İhtiyati hacizden sonra, haciz kararının dayanağı olan alacak davalarında yetki:
Bu gibi hallerde açılacak alacak davaları, İhtiyati Haciz Kararını veren Mahkemede de açılabilir.
Zarar (Hasar) sigortalarıyla ilgili sözleşmelerden doğan davalarda yetki:
Zarar sigortalarından doğan davalar; sigorta bir taşınmaza veya (niteliği gereği bir yerde sabit bulunması gereken yahut şart kılman) bir taşınıra ilişkin ise, malın bulunduğu yerde; bir yerde sabit bulunması gerekmeyen veya şart kılınmayan bir taşınıra ilişkin ise, rizikonun gerçekleştiği yerde de dava açılabilir (HMK. md. 15/1).
Bir yerde geçici olarak oturanlara karşı açılacak alacak veya taşınır mal davaları:
Memur, işçi, öğrenci, asker gibi bir yerde geçici olarak oturanlara karşı açılacak alacak veya taşınır mal davaları için, orada bulunmaları uzunca bir süre devam edebilecekse bulundukları yer mahkemesi de yetkilidir (HMK. md. 8/1).
Bu kural da, nitelik olarak kesin olmayan bir yetki kuralıdır.
Yetki anlaşması veya yetki şartı bulunması halinde yetkili mahkeme:
Tacirler veya kamu tüzel kişileri, aralarında doğmuş veya doğabilecek bir uyuşmazlık hakkında bir veya birden fazla mahkemeyi sözleşmeyle yetkili kılabilirler.

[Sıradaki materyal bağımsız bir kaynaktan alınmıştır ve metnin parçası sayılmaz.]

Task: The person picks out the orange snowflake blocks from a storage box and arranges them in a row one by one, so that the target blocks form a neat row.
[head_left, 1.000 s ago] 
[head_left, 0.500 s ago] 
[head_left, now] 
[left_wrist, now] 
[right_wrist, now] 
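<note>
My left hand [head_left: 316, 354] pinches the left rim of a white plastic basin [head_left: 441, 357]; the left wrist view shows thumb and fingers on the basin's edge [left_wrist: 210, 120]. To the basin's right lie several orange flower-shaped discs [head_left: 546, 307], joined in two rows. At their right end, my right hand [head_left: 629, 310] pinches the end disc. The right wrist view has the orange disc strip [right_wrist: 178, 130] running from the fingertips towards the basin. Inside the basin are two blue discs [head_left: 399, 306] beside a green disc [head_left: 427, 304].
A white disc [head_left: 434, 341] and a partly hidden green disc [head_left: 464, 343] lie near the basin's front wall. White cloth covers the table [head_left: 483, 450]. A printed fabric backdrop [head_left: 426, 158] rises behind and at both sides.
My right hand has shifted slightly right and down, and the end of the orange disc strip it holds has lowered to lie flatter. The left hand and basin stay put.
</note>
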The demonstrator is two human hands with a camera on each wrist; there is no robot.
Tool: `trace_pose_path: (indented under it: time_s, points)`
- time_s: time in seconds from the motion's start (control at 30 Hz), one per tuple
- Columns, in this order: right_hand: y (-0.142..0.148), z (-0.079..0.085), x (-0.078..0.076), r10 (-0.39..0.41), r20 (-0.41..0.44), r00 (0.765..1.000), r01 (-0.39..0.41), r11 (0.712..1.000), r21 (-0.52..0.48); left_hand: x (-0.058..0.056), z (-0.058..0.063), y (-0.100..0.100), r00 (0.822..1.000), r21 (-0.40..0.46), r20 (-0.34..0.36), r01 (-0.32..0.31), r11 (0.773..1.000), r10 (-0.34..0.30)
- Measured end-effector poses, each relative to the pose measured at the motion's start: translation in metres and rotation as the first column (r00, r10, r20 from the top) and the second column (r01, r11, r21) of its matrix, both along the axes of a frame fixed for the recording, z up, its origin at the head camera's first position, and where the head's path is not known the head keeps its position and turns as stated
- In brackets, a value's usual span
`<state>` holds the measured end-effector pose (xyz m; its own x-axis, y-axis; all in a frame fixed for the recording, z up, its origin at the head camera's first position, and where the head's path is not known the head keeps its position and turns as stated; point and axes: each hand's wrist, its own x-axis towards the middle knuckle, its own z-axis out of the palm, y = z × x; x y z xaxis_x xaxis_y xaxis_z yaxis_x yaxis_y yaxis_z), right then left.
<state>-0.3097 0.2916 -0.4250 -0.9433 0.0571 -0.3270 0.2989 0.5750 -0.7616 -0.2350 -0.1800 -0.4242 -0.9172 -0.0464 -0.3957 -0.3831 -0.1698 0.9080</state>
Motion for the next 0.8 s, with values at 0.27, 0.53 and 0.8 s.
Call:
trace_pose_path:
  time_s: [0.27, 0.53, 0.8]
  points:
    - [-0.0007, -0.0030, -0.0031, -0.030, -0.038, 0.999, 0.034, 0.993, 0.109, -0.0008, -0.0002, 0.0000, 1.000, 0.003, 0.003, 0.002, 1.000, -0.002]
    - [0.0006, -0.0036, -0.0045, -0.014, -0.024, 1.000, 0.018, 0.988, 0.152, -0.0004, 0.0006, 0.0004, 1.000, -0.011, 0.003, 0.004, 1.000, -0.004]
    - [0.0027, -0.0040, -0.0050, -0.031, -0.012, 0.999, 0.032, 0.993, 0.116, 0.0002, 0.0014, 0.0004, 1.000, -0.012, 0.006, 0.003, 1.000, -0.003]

Taraflarca aksi kararlaştırılmadıkça dava sadece sözleşmeyle belirlenen bu mahkemelerde açılır (HMK. md. 17/1).
Dikkat edilmelidir ki, tarafların üzerinde serbestçe tasarruf edemeyecekleri konular ile kesin yetkiye tabi kanunlarda “Yetki Sözleşmesi” yapılamaz (HMK. md. 18/1).
Yetki sözleşmesinin yazılı yapılması, uyuşmazlığın kaynaklandığı hukuki ilişkinin belirli veya belirlenebilir olması ve yetkili kılınan mahkemenin veya mahkemelerin gösterilmesi geçerlilik koşullarıdır (HMK. md. 18/2).
Diğer özel kanunlarda belirtilen yetkiler :
Kişilik haklarının korunması için ilgili, kendi yerleşim yeri veya davalının yerleşim yeri mahkemesinde dava açılabilir (MK. md. 25/sotı).
Tüketici davaları, tüketicinin yerleşim yeri mahkemesinde de açılabilir (TKHK. md. 23/3).
Menfi tespit ve istirdat davaları, takip yeri mahkemesinde açılabileceği gibi, davalının yerleşim yeri mahkemesinde de açılabilir (İİK. md. 72/8).
İtirazın geçici kaldırılması kararının tefhim veya tebliğinden itibaren 7 gün içinde borçlu, takip mahallinde veya alacaklının yerleşim yerindeki mahkemede “borçtan kurtulma davası” açabilir (İİK.md. 69/2).
Haciz ihbarnamesini alan 3. kişi, takip yerinde ya da yerleşim yerinde ve süresinde “menfi tespit davası” açabilir. (İİK. md. 89/3).
Cetvel suretinin tebliğinden itibaren 7 gün içinde her alacaklı, takip yeri mahkemesinde cetvel münderecatına itiraz davası açabilir (İİK. md. 142/1). Boşanma ve ayrılık davalarında yetkili mahkeme ,eşlerden birinin yerleşim yeri ya da davadan önceki son 6 aydan beri birlikte oturdukları yer mahkemesidir (TMK. md. 168). Yargıtay’a göre boşanma davalarında yetki kesin olmadığı gibi, kamu düzeninden de değildir.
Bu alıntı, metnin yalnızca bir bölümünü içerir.